Santa Monica Wants To Be First Earthquake Safe City

Written by  TheStructuralEngineer.info
Damage from the 1994 Northridge Earthquake Damage from the 1994 Northridge Earthquake Fema News Photo

The city of Santa Monica, California will spend $100,000 over the next year identifying steel, concrete, and wood-frame buildings that would be vulnerable to an earthquake. If investigators determine that a building is at risk, the owners of the building must retrofit the structure to comply with current building codes. A timeframe for when building owners must complete the retrofits has not been announced.

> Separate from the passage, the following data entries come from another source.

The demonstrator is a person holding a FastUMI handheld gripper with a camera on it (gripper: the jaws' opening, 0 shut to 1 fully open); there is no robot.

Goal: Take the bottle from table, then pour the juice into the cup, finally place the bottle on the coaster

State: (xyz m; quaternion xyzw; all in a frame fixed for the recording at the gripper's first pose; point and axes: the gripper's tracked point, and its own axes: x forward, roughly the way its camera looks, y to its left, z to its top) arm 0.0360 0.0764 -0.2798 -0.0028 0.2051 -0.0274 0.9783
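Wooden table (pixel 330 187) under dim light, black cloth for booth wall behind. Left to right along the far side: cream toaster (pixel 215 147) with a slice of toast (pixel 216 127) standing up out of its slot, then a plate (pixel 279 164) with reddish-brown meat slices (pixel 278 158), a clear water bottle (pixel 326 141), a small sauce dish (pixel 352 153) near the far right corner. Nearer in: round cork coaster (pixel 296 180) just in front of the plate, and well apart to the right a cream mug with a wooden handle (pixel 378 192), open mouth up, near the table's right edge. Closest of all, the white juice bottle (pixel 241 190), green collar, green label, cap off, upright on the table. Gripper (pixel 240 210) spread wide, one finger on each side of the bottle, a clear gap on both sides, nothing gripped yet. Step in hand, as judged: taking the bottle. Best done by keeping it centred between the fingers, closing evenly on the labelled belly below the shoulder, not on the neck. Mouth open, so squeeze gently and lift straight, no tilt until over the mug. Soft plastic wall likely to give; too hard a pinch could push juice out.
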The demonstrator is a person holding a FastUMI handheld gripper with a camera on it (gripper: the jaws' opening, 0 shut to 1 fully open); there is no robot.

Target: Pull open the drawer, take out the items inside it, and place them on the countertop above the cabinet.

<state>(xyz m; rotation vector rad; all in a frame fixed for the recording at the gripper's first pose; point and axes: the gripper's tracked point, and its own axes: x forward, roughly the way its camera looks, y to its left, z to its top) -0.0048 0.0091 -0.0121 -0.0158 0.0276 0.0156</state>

Other California cities such as Los Angeles and San Francisco have already adopted or are planning to adopt similar programs, but Santa Monica’s plan goes much further than anything the state has seen so far. Instead of just looking at steel or just investigating concrete buildings, Santa Monica will identify steel, concrete, and wood structures that need to be fixed. Researchers at the University of California recently found more than 1,500 concrete buildings in Los Angeles that may be at risk if an earthquake occurs. Santa Monica is located 15 miles west of Los Angeles along the Pacific Ocean and the city has a population of 90,000.  It is unclear how many vulnerable buildings investigators anticipate finding, but some estimate that each inspection could cost between $4,000 and $20,000. The city has at least 70 concrete buildings. Santa Monica Mayor, Pam O’Connor, hopes the program will succeed in making Santa Monica a more secure city. She stated that although you cannot predict when an earthquake will occur, the city can find out where the risks are now. 

The city is prepared to face a backlash from property owners. The retrofits could cost anywhere between $10,000 to $1 million depending on the size of the building and scope of the retrofit. The program does stipulate that owners have the ability to demonstrate that their building is safe, but if they fail to do so, they must make upgrades. Many residents would like the city to setup a low or zero interest loan fund that will assist smaller building owners. They would also like to exempt owners from the city’s rent control policies and allow them to pass some of the costs onto the building’s tenants.

Santa Monica had created a similar program 20 years ago, but the city stopped enforcing the laws a few years after they were created. The city has not found the list of buildings, investigators generated before stopping their search. City officials are hoping that the program succeeds this time, and their goal is to make Santa Monica the first earthquake safe city in California.